Within the four corners of a square place with marble tiles, wooden ceiling and vintage warm light, water flow down my body, my hair, my face—indistinct from tears rolling from my eyes, I couldn’t really tell which were 100% made of water and 99% of feelings.

Being miles away does not really make me far from it all because I still brought it with me. And it’s inevitable not to leave such thing.

Every day, it gets more strange. Little by little, it gets more way-out. Slowly, it gets more peculiar. And eventually, it will all be terrible. It’s going to be the most heinous, appalling thing ever existed. I just can’t let that happen.

What’s worse than not knowing what to do is whichever thing I end up doing is going to hurt me; that’s for sure. Whether I stay or I leave, it’s going to have the same ending. I’m just not sure which plot twist is better than the other.
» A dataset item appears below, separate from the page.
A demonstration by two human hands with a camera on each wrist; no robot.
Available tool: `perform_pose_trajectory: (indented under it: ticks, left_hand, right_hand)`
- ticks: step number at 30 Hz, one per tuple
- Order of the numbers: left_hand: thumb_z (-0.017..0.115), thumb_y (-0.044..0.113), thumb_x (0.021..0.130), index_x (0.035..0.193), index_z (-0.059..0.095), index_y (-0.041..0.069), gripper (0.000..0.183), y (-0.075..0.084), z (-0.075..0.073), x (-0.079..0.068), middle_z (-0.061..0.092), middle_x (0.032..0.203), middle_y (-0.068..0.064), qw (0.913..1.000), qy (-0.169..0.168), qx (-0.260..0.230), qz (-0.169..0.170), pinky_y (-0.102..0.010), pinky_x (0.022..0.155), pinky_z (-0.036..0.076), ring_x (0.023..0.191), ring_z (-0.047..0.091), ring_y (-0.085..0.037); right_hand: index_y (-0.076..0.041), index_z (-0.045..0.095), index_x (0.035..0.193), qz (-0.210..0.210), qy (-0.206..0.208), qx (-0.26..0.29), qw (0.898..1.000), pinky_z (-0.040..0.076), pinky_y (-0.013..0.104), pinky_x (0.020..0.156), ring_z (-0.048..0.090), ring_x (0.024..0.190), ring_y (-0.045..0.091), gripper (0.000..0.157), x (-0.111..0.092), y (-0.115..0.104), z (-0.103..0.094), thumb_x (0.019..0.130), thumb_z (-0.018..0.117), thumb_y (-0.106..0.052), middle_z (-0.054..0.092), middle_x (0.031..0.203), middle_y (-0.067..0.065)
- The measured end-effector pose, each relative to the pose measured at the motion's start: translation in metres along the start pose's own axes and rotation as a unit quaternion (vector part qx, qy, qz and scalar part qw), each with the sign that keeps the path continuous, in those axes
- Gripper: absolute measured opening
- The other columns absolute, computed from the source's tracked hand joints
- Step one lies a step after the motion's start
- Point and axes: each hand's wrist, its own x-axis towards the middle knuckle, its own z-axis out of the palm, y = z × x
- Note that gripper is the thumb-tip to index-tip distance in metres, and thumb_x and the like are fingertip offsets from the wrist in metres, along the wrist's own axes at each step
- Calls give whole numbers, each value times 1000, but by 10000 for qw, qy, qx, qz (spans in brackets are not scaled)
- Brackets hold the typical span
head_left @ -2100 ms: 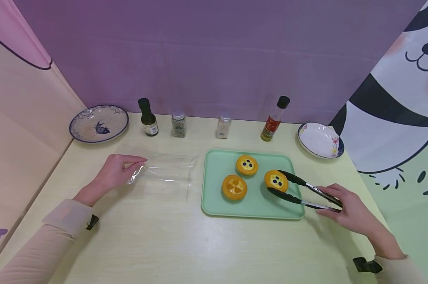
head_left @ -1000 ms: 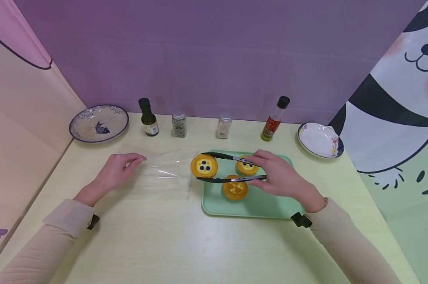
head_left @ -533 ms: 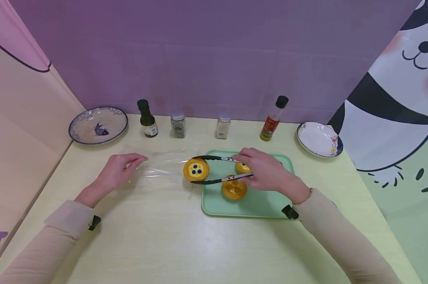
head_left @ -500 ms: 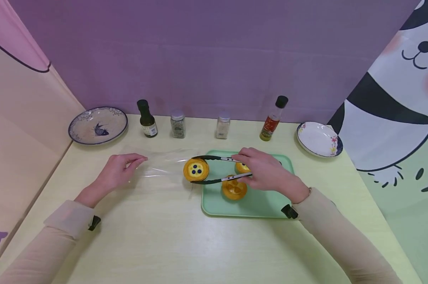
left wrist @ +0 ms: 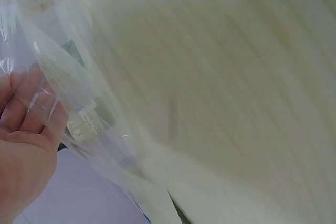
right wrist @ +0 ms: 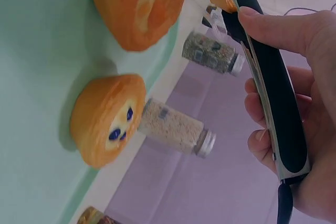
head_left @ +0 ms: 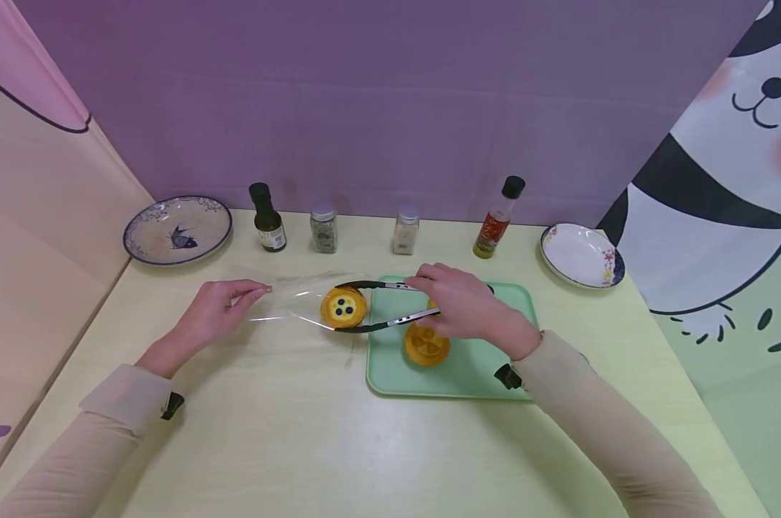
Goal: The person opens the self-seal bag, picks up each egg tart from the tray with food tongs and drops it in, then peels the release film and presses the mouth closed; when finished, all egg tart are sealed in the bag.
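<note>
My left hand pinches a clear plastic bag between thumb and fingertips, above the table left of the tray. In my right hand are black-and-silver tongs, which clasp a round egg tart topped with dark blue berries. This tart is at the bag's right end; how far inside it lies is hard to tell. On the green tray sits a tart with a segmented top. The right wrist view shows another berry tart there, mostly covered by my right hand in the head view.
Along the back stand a dark bottle, two spice jars, one with green flakes and one pale, and a red-labelled bottle. A fish-patterned plate lies back left, a floral dish back right.
My right hand has carried the tongs and berry tart from the tray's right side leftward to the bag, moving slightly further left in the last half second. My left hand has barely moved.
</note>
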Motion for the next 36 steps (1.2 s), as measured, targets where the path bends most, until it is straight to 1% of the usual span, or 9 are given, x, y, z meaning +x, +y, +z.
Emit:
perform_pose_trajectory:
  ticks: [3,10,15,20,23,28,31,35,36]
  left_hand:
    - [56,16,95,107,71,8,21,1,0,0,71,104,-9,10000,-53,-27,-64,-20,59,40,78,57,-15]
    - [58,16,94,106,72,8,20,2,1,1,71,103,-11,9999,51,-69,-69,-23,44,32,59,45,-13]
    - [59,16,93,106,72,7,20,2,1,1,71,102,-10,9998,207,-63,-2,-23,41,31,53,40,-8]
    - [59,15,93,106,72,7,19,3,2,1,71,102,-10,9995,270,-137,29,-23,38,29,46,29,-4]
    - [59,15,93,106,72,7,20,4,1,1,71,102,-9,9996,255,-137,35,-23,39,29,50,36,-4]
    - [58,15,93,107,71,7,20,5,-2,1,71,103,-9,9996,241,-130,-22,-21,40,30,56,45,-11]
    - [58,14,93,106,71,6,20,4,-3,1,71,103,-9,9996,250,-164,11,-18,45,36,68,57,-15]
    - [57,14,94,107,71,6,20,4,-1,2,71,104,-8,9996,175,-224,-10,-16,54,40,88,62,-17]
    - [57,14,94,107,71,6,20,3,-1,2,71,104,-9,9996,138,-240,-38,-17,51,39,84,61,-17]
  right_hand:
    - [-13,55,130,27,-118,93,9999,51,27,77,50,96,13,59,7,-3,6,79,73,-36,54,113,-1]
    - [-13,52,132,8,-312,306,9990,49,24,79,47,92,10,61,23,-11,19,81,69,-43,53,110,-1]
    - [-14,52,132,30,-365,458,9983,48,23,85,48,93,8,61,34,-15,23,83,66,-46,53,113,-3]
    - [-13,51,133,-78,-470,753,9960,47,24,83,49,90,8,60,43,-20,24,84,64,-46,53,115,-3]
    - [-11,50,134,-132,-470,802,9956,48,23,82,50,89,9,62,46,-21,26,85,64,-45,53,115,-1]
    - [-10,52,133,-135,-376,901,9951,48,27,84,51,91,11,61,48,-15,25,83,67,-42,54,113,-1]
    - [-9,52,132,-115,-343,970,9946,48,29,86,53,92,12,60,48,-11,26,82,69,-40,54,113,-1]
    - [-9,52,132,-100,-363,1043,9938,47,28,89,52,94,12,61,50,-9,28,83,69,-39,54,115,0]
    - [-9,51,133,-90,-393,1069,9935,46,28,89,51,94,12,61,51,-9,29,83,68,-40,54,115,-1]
It’s like committing a crime, but having to be sure which plan—a or b—works better that would probably alleviate the violation.

A few hours ago, I stared blankly at the cream curtains to my left while lying literally and figuratively down when it dawned on me how pathetic this all is. But then, I end up with the decision to run away. To skedaddle from all complications it has for everyone. It’s the most selfish choice I’d ever made, but it sure is for the best.

It drives me mad to make final decisions but fail to achieve them. So if to flee would be impossible to undertake, to keep distance would then be the least I could do. I just wish it wouldn’t be long enough until I can gradually make my exit.